Cloud environments are dynamic. New resources are provisioned, permissions are granted, configurations are adjusted. In a well-governed environment, these changes are reviewed and documented. In most environments, they accumulate without systematic oversight — creating a growing gap between the intended security posture and the actual one.
What Cloud Security Posture Management Is
Cloud Security Posture Management (CSPM) tools continuously assess the configuration of cloud resources against security benchmarks and policies. In the Microsoft ecosystem, Microsoft Defender for Cloud provides CSPM for Azure resources, while Microsoft Secure Score covers Microsoft 365. Together they provide a continuous assessment of configuration drift and security control gaps.

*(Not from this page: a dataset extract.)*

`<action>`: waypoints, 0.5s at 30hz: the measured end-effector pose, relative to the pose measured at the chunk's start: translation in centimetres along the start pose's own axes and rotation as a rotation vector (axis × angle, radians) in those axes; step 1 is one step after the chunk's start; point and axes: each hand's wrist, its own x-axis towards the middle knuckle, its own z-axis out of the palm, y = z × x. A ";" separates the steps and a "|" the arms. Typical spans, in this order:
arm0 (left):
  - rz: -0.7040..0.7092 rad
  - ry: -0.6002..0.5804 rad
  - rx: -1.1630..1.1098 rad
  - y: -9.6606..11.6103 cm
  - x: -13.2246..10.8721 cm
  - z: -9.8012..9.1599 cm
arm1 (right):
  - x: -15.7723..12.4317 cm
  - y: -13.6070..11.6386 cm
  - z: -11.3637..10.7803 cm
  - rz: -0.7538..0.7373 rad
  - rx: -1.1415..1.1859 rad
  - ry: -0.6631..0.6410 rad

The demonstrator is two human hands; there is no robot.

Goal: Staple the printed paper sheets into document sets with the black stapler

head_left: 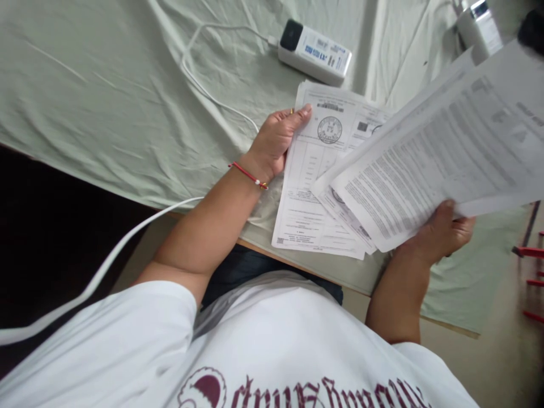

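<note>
My left hand (pixel 283 136) is closed on the left edge of a printed form (pixel 301 215) with a round black stamp, its thumb lying on top near the upper corner. A red string bracelet (pixel 246 174) circles that wrist. My right hand (pixel 446 229) grips the lower edge of several printed sheets (pixel 429 147), thumb over the top page. These sheets are tilted and overlap the right part of the stamped form. Small print covers the top sheet, too blurred to read. The fingers of both hands are partly hidden under the paper.
A white power bank (pixel 314 54) with a black end lies on the wrinkled pale green cloth (pixel 127 90), a white cable (pixel 199 85) plugged into it. Another white device (pixel 480 28) is at the upper right. Red bars (pixel 533 252) show at the right edge.
</note>
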 end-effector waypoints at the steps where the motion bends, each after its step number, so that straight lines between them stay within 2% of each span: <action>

Configuration Drift in Practice
A storage account provisioned for a project with public access enabled. A virtual machine firewall rule opened for testing and never closed. A service account with Global Administrator rights created as a shortcut. These are typical examples of configuration drift that CSPM tools surface. Left unaddressed, they represent an expanding attack surface.
Governance Foundations
CSPM tools surface problems but cannot fix the underlying governance gaps. Effective cloud security posture management requires: a change management process that includes security review for significant cloud changes, defined configuration baselines for common resource types, a regular review cycle for CSPM findings, and clear ownership of remediation.
Does Microsoft Defender for Cloud require Azure workloads?
Microsoft Defender for Cloud's CSPM capabilities can assess Azure resources at no cost. The paid Defender plans add workload-specific protections for virtual machines, databases, containers, and other resource types. For businesses primarily running Microsoft 365 without significant Azure infrastructure, Secure Score covers the M365 posture management use case without requiring Defender for Cloud.